One Twitter user pointed out that the Ministry seems to have lifted the image from a weight loss website which carries an article titled 'How To Get Rid Of Saddlebags'. We Googled for "saddlebags", wanting to be thorough in our research, and here's what we summarised: they are fat deposits in the thighs, on the outer part of the buttocks. 

Getting rid of 'saddlebags' is quite a different ambition from achieving "good nutrition", which is, as the Ministry says, "one of the keys to a #healthy life" as promoted by the Ministry. "Choose wisely, live well," the Ministry has further said in the same tweet. 

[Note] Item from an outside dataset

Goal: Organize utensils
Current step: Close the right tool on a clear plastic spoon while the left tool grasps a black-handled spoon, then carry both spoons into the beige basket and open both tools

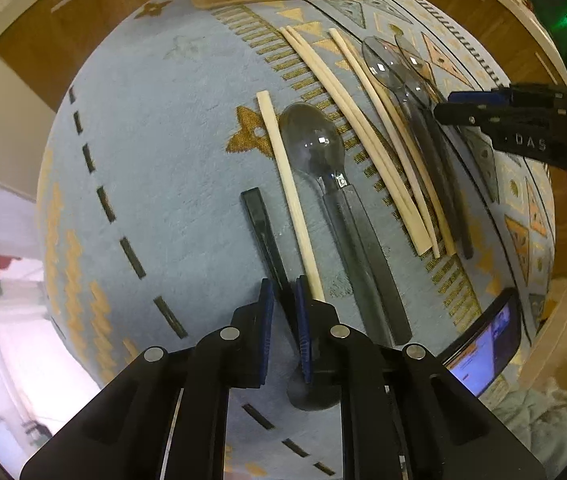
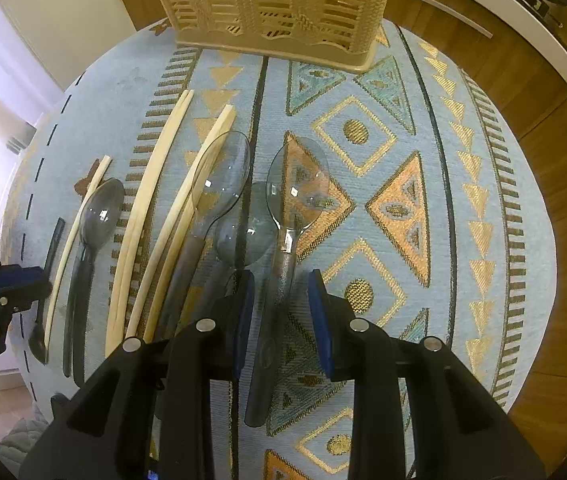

This is not for the first time that non-vegetarian food has been characterised as undesirable in a country where over 70% of the population is non-vegetarian. Vegetarianism, in India, is associated more with upper caste groups which despite forming a smaller percentage of the population, hold cultural hegemony in the country. 

Previously, a Class 6 textbook used in some CBSE schools claimed that non-vegetarians are liars, cheaters and dishonest people, who in addition, also commit sexual violence. In July 2015, the BJP government in Madhya Pradesh banned eggs in the midday meal school programme. This despite the fact that MP has over 50% malnourished children. As this 2015 Huffington Post article says, the tendency to do away with eggs in the midday meal has mostly been seen in BJP-ruled states.

Twitter was quick to take the Ministry of Health and Family Welfare to the cleaners. From pointing out factual problems with the poster to asking "Where is the gaumutr in the healthy body", Twitter was having none of it.

Following the trolling, the Health Ministry quietly deleted the tweet.